- _WHAT IS REQUIRED_
What the answer must contain is every line of the records, exactly, with no pictures.

************

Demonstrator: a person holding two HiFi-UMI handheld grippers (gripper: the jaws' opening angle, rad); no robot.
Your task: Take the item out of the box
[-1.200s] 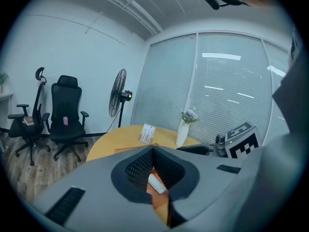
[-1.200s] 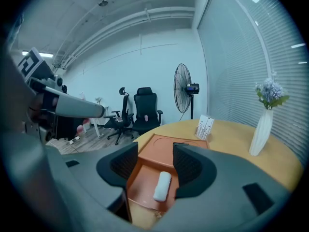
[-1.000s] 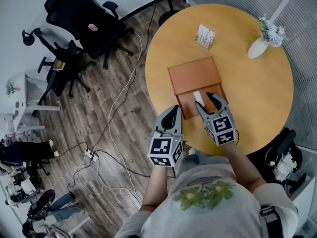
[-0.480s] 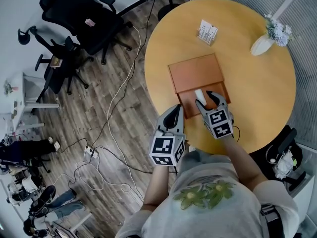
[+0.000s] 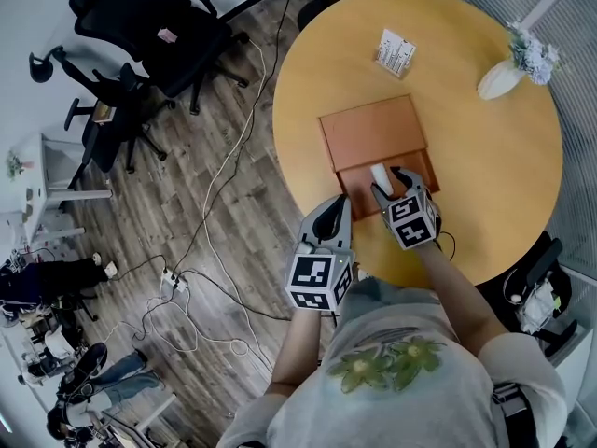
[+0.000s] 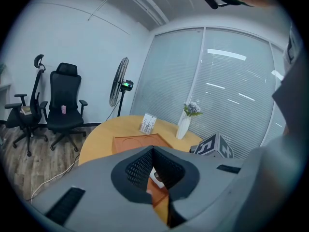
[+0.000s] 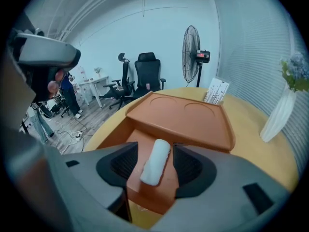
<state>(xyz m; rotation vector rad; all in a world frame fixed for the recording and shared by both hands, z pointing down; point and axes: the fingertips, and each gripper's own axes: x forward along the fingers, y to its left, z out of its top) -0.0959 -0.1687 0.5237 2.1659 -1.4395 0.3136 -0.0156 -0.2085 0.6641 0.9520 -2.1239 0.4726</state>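
Observation:
An orange-brown box (image 5: 359,194) lies on the round table, its lid (image 5: 373,131) flipped open toward the far side. A small white roll (image 5: 378,175) rests in the open tray. My right gripper (image 5: 392,181) is lowered over the tray, open, one finger on each side of the roll. In the right gripper view the roll (image 7: 155,161) lies lengthwise between the pads (image 7: 123,164) with a narrow gap on each side. My left gripper (image 5: 333,211) hovers at the table's near edge, left of the box, shut and holding nothing.
The wooden table (image 5: 485,157) also carries a white vase with flowers (image 5: 508,71) at the far right and a small card stand (image 5: 395,52) behind the lid. Black office chairs (image 5: 168,31) and loose cables (image 5: 210,213) are on the floor to the left.
My right gripper has edged forward over the tray, so the roll now sits between its fingers. The left gripper has hardly moved.

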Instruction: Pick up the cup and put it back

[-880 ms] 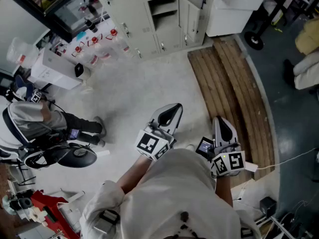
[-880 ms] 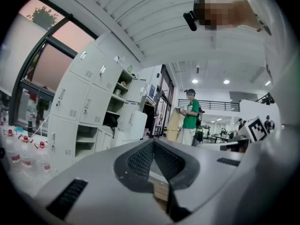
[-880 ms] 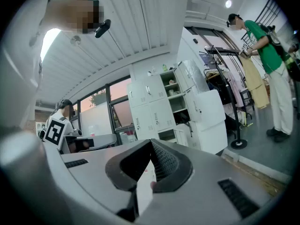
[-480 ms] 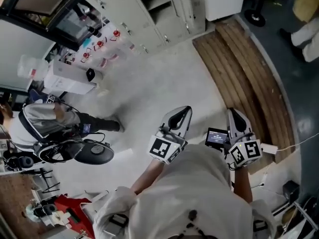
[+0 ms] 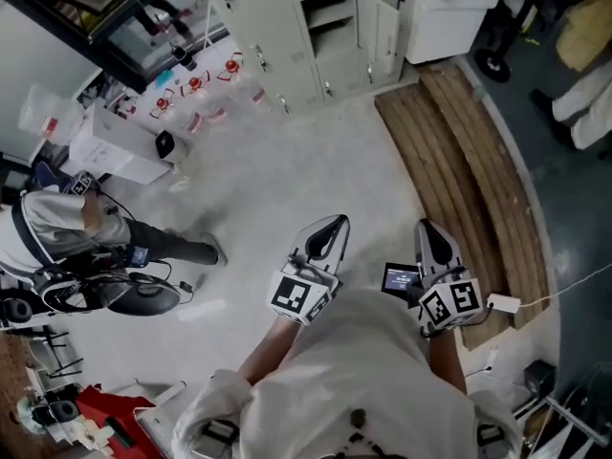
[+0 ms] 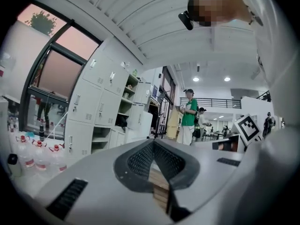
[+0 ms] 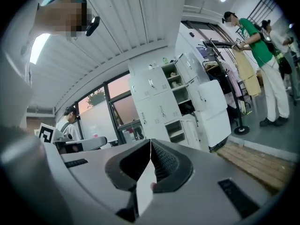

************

- _EXERCISE RESPONSE_
Demonstrator: a person holding two HiFi-UMI handheld grippers (gripper: the jaws' opening angle, rad); no robot.
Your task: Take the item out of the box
[-1.200s] 
[-1.200s] 
[-1.000s] 
[-0.480s] 
[+0.000s] 
[+0.000s] 
[+0.000s] 
<state>(xyz m; rotation vector rad; all in a world frame fixed for the recording and shared by both hands, z pointing down; point and axes: the fingertips, and each gripper's own axes: x forward along the fingers, y to its left, z out of its top) -0.0959 -0.1687 0.5237 2.1659 -1.4395 0.3136 -0.0156 -0.2085 0.6641 0.9520 -2.1239 0.4726</state>
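Observation:
An orange-brown box (image 5: 359,194) lies on the round table, its lid (image 5: 373,131) flipped open toward the far side. A small white roll (image 5: 378,175) rests in the open tray. My right gripper (image 5: 392,181) is lowered over the tray, open, one finger on each side of the roll. In the right gripper view the roll (image 7: 155,161) lies lengthwise between the pads (image 7: 123,164) with a narrow gap on each side. My left gripper (image 5: 333,211) hovers at the table's near edge, left of the box, shut and holding nothing.
The wooden table (image 5: 485,157) also carries a white vase with flowers (image 5: 508,71) at the far right and a small card stand (image 5: 395,52) behind the lid. Black office chairs (image 5: 168,31) and loose cables (image 5: 210,213) are on the floor to the left.
My right gripper has edged forward over the tray, so the roll now sits between its fingers. The left gripper has hardly moved.
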
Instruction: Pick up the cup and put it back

[-880 ms] 
[-880 ms] 
[-880 ms] 
[-480 ms] 
[+0 ms] 
[+0 ms] 
[+0 ms] 

No more work is left in this exercise.